In these works photography is still, as before, a pointer to things which exist beyond that which is visually perceptible. The emphasis has shifted though, and its position within the artistic context has changed. Even if action art can be carried out without the use of photographs, and the communication of idea in conceptual art is relatively independent of photographs, and still less of photographs of good quality, the narrative artist who abandons the text can only achieve his intention if his photos are capable of putting his idea across. The artistic message is one which is not easily deciphered, and whether it is accessible to the observer or not depends on the quality of the photographs used.

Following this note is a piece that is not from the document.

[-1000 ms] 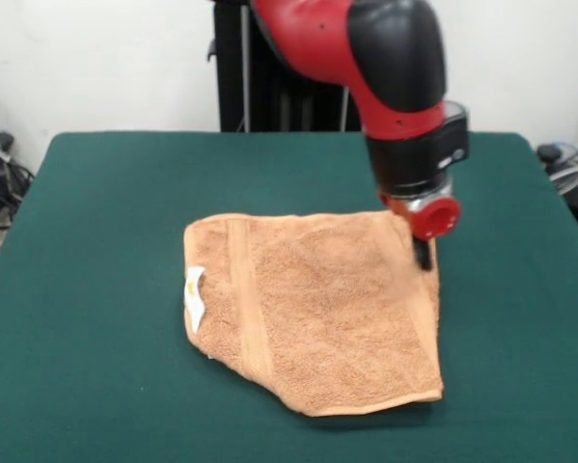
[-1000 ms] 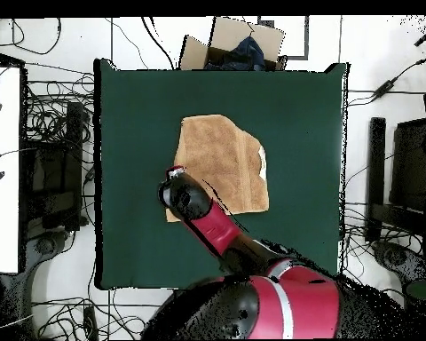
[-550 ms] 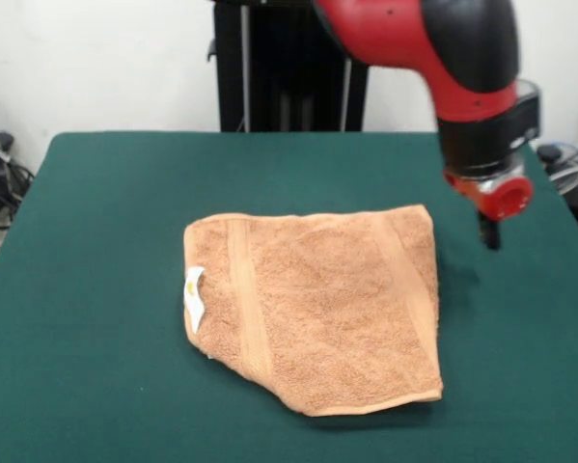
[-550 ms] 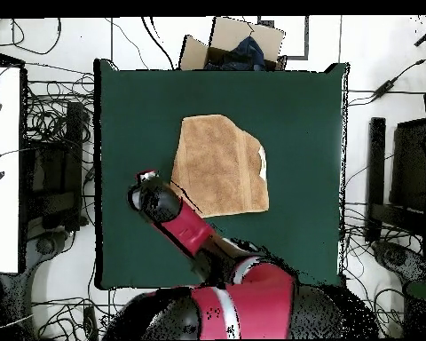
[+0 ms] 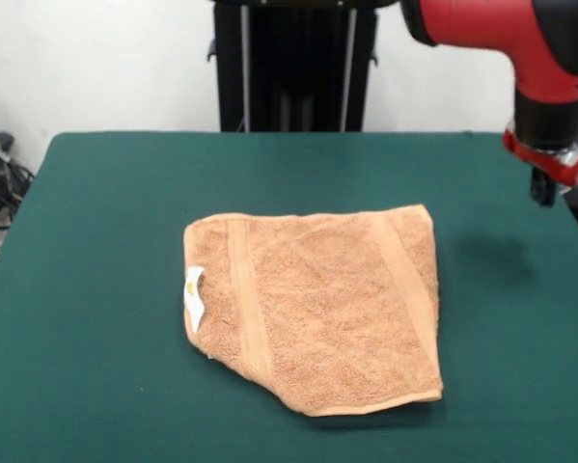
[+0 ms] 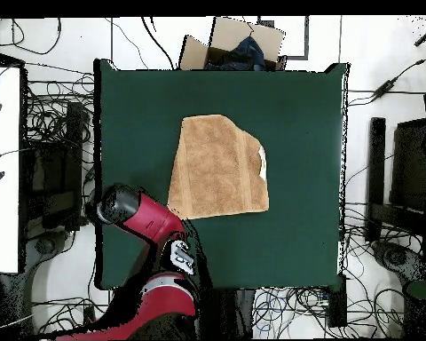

One who has become all eyes does not see
This saying, made by American artist Agnes Martin, could also apply when we come to evaluate the role photography has to play in pictorial art. For here the photograph’s meaning cannot speak for itself; one can indeed discover it only when one is familiar with the artistic context in which it appears. And because this context is forever changing, so too must the function of photography. But this change in function can only be appreciated by one who has grasped this shift of emphasis which has taken place within pictorial art.
If, because of the context, the content of many photographs strikes us as being banal and mundane rather than spectacular and unique, it is probably because this very contemplation of things plain and mundane, unspectacular and non-unique gives the observer the free room he needs in order to be able to nurture within himself those thoughts, associations, emotions and dreams which are opened up to him when he has unraveled the invisible message.
It is quite possible that this “new way of seeing” will one day result in new aesthetic standards of photography.